## Which hyperparameters to tune?

- Choosing wrappers was enough in the inventory management problem.
- In other problems, wrappers alone may not lead to success.

### Hyperparameter tuning

- Deep RL algorithms (like PPO) have hyperparameters

#### Hyperparameters in Deep Learning

- Network size of a fully connected network
- Learning rate
- Activation function
- Optimizer (e.g. vanilla SGD, RMSProp, ADAM etc.)
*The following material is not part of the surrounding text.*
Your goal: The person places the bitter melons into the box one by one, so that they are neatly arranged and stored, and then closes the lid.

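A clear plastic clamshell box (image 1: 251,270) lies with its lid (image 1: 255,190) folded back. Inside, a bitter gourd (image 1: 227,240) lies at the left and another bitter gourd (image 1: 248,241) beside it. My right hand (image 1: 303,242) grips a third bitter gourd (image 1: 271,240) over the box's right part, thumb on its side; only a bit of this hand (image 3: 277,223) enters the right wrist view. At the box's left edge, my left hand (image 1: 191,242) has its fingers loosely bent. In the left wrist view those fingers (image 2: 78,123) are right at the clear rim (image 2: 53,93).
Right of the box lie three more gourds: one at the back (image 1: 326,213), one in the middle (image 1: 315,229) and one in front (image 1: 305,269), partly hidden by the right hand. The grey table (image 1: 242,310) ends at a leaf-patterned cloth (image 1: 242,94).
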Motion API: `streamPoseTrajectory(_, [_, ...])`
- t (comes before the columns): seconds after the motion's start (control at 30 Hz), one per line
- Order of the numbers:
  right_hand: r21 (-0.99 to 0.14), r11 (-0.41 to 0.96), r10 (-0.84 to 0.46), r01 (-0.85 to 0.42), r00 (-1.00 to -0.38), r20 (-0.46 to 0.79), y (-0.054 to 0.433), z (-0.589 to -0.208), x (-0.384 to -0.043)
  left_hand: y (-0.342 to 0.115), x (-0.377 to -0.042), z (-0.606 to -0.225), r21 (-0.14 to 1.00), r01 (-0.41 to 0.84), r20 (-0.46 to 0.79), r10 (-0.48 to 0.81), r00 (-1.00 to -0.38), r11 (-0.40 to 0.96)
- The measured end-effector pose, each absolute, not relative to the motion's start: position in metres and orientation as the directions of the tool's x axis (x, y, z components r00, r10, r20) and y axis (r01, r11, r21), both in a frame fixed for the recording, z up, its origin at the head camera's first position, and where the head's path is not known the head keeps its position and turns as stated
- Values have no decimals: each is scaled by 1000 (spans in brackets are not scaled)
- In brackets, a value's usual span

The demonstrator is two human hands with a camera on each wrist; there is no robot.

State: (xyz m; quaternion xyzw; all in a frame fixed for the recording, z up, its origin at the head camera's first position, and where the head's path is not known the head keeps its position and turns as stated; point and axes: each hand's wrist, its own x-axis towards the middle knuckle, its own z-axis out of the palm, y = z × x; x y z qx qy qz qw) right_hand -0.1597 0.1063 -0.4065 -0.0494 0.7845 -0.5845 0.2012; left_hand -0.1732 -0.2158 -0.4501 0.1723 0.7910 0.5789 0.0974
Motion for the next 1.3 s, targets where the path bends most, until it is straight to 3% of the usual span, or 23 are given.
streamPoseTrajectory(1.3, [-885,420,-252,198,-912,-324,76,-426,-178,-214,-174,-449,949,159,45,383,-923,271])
| Hyperparameter | `rllib` default value | `stable-baselines3` name | search space |
| --- | --- | --- | --- |
| **Model hyperparams** | | | |
| `fcnet_hiddens`    | `[256, 256]` | `net_arch` | `[[64, 64], [256, 256]]` |
| `fcnet_activation` | `"tanh"`   | `activation_fn` | `["tanh", "relu"]` |
| **SGD hyperparams** | | | |
| `train_batch_size` | `4000` | `n_steps` | `[8, 16, 32, 64, 128, 256, 512, 1024, 2048]` |
| `sgd_minibatch_size` | `128` | `batch_size` | `[8, 16, 32, 64, 128, 256, 512]` |
| `num_sgd_iter` | `30` | `n_epochs` | `[1, 5, 10, 20]` |
| `lr` | `5e-5` | `learning_rate` | `[1e-3, 5e-4, 1e-4, 5e-5, 1e-5]` |
| **Common RL hyperparams** | | | |
| `gamma` | `0.99` | `gamma` | `[0.9, 0.95, 0.98, 0.99, 0.995, 0.999, 0.9999]` |
| `exploration_config` $\rightarrow$ `type` | `"StochasticSampling"` | | |
| **Algorithm specific hyperparams** | | |
| `clip_param` | `0.3` | `clip_range` | `[0.1, 0.2, 0.3, 0.4]` |
| `kl_coeff` | `0.2` | | |
| `kl_target` | `0.01` | | |
| `lambda` | `1.0` | `gae_lambda` | `[0.8, 0.9, 0.92, 0.95, 0.98, 0.99, 1.0]` |
| `vf_loss_coeff` | `1.0` | `vf_coef` | |
| `vf_clip_param` | `10.0` | | |
| `entropy_coeff` | `0.0` | `ent_coef` | `loguniform(0.00000001, 0.1)` |

- default values may not be optimal for learning in a particular environment.
- hyperparameter tuning might give us a boost in performance.